Exercise details: From the data below, copy out every line in which the word "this" occurs.
● ● ● ●
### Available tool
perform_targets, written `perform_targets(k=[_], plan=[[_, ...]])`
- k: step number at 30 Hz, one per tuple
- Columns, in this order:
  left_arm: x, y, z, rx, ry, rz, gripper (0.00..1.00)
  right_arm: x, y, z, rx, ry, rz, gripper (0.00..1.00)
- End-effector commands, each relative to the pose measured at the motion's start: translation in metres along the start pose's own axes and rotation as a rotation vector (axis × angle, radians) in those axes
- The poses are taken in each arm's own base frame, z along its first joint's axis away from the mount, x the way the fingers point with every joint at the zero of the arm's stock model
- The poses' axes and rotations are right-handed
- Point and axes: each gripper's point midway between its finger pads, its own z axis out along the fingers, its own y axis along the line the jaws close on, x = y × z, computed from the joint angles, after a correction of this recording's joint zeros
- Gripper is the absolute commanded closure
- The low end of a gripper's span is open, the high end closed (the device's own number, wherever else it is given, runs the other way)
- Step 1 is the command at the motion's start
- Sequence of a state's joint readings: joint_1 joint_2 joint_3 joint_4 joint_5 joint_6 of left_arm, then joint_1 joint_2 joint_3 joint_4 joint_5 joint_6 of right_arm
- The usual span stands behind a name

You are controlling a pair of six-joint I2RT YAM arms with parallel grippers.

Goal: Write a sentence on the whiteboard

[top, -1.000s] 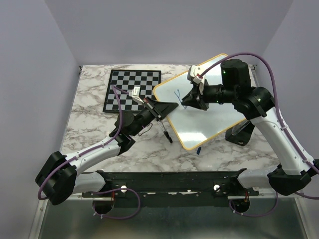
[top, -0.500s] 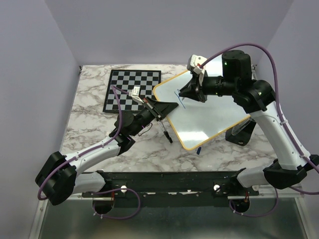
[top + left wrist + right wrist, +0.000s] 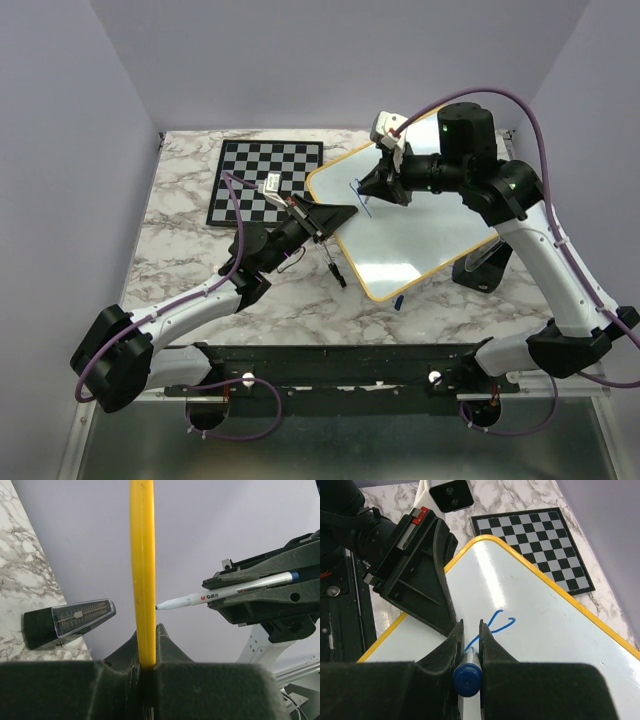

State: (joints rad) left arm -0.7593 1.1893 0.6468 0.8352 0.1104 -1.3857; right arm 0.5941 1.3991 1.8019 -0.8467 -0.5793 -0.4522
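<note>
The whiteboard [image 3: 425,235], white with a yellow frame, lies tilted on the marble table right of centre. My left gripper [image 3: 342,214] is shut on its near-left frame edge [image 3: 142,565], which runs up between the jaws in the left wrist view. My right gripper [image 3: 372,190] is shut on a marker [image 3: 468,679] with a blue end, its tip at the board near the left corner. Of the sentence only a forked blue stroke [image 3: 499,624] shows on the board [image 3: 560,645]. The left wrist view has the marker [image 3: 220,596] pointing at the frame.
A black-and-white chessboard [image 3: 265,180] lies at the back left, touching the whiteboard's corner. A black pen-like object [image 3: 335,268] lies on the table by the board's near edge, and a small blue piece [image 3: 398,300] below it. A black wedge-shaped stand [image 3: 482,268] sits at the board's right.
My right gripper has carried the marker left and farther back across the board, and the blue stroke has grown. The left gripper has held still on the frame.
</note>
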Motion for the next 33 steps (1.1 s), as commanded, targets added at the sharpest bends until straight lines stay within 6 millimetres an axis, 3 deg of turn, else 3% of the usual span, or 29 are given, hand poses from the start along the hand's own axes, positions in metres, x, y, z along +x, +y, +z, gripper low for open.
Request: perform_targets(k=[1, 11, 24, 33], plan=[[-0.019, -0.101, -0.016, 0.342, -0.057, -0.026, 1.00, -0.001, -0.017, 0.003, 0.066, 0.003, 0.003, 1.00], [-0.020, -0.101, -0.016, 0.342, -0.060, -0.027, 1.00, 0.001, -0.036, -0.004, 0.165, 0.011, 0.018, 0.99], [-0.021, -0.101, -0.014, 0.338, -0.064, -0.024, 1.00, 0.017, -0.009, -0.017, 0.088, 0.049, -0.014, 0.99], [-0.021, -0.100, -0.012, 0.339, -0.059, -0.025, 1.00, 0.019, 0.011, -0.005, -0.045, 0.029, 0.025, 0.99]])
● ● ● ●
Solved problem:
- Columns, in this order:
- Point and axes: each gripper's point midway between its finger pads, its own z axis out along the fingers, its own y axis along the line the jaws close on, x = y × z, computed from the joint angles, after a correction of this recording's joint zeros

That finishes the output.